DANA: One of my absolute favorite foster stories of all time is the story of Blue. Blue was a very sweet dog but needed to work on impulse control and realizing that the world wasn’t such a scary place. As such, we had to find a foster who was willing to put in the work to make Blue adoptable. In addition to his amazing foster parent, Blue had the support of multiple trainers, an animal behaviorist, manners classes and constant positive reinforcement (treats), all provided by SAS. He has since been adopted and is actually an emotional support dog for his new owner. I really love this story not only to highlight the dedication that our foster parents have for the dogs, but also to highlight the support and programs that make it possible for these dogs to overcome rough beginnings and be able to trust and love humans.

SASF: How do you think SASF has helped your work at SAS?

DANA: Well, in so many ways. The new glass dog kennels a few years back made a massive difference with the dogs. The dogs are much calmer and happier now. The new kennels took the shelter from looking more like a “pound” to a state of the art shelter where animals are welcome and cared for. I instantly saw a change in the dog’s behaviors. Let’s face it, any shelter is a stressful place for animals, and any way that we can make it easier on them helps everyone on every level. The Animal Behavior Training and Assessment Program is also a major improvement. It will allow all foster parents to know how to provide the right kind of training and positive reinforcement so that each dog can be set up for success. Providing this type of learning really sets our foster program apart from any other animal welfare organization. I’m really excited and happy that we are in the forefront of new and better ways to serve our animals. The in-house veterinary clinic was a lifesaving improvement as well. We get a lot of foster animals that have never been to a vet or have had minimal medical attention.
I know that SASF also funds foster care basic needs, like prescription food, medical attention, toys, beds and necessities that make a shelter dog’s life easier in foster care. It’s truly a multilayered effort. Our foster program could never be as successful as it is today without SASF support.
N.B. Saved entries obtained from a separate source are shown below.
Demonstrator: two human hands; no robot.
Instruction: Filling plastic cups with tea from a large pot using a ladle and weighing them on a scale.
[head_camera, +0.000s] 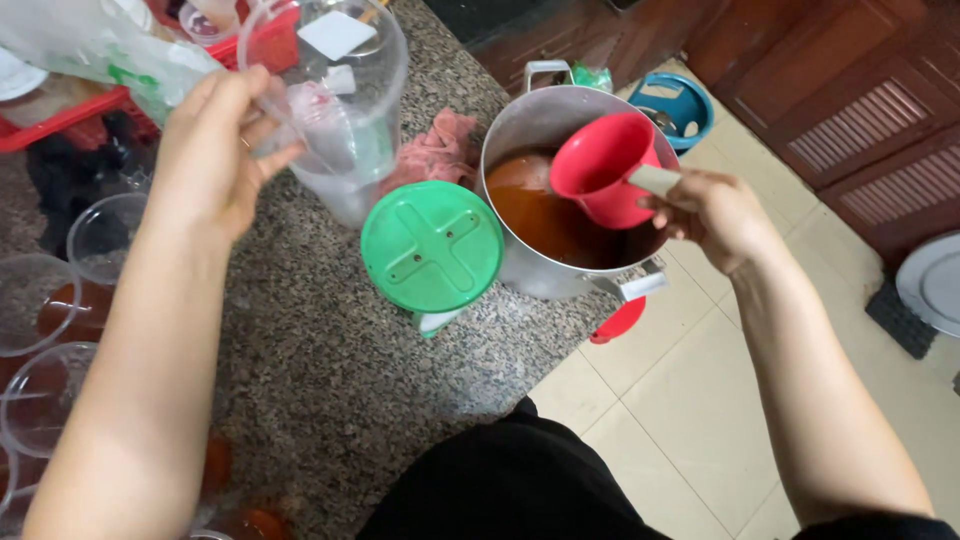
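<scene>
Right hand (715, 212) clamps the red scoop's (600, 165) stiff handle over the pot (530, 125); left hand (215, 150) grips the light, slippery clear pitcher (345, 95) by its handle.

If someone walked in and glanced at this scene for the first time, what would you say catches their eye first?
Probably the red scoop, held by its handle in the right hand over the big steel pot of reddish-brown liquid at the counter's edge. Next, the round green lid at centre on the speckled counter. Then the clear plastic pitcher that the left hand holds, upper left.
</scene>
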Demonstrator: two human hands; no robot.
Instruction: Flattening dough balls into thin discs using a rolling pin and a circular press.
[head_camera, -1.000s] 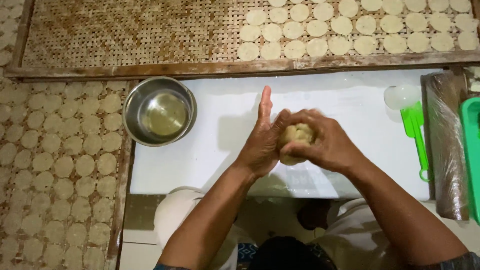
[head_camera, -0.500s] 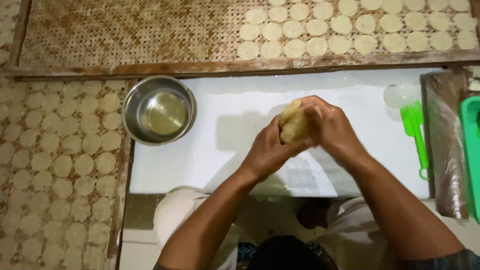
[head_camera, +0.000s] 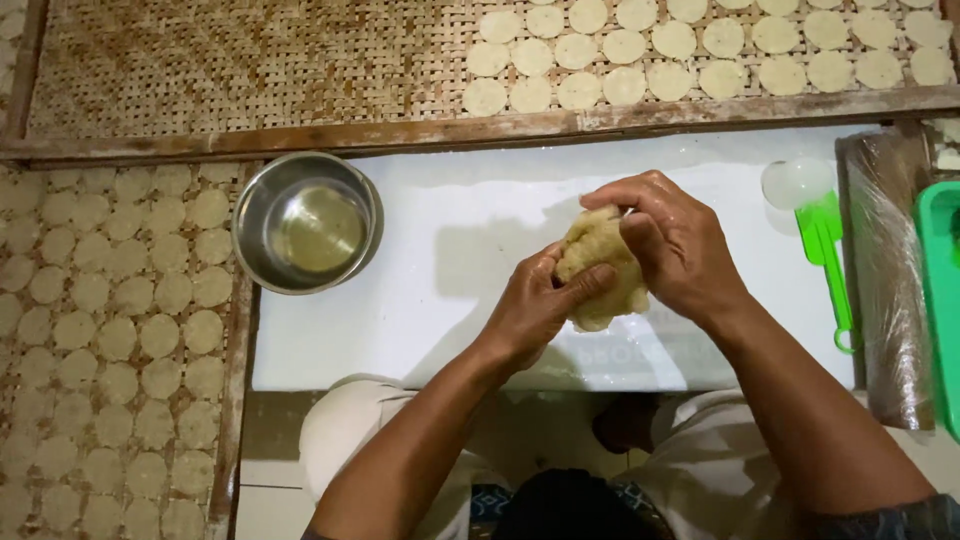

SASF: What would you like to see happen in the future at SAS?

DANA: There is always more to learn. We are a city that loves animals and I would like us to continue the progress we’ve made transforming animal welfare. A lot of it will depend on the attention, thought and effort we give to increasing the quality of life we provide animals in the shelter and animals in foster care.

SASF: What would you say to someone who was interested in becoming a volunteer at SAS?

DANA: We are a really engaged, passionate group of volunteers. It’s actually pretty amazing to realize the breadth of work that SAS relies on from their volunteers. Although it can be hard work, it is some of the most rewarding work that you’ll ever do. Plus, being surrounded by other like-minded and passionate animal lovers is a really amazing feeling. My work here has enhanced and enriched my outlook on life. At least for myself, it has become a central part of my identity and part of my persona. My first glimpse into animal welfare was when I adopted my dog eight years ago from a shelter back east and I can tell you that it was not a pleasant experience. Like so many shelters, it was underfunded and frankly, depressing. Volunteering here at SAS, however, has been a positive experience and reminds me that shelters can actually be places of hope and inspiration. I would like to think that I have made a positive difference in SAS dogs’ lives. It’s what gives me fuel. I try to contribute to the happiness of every dog that comes through our doors. That feeling is immeasurable.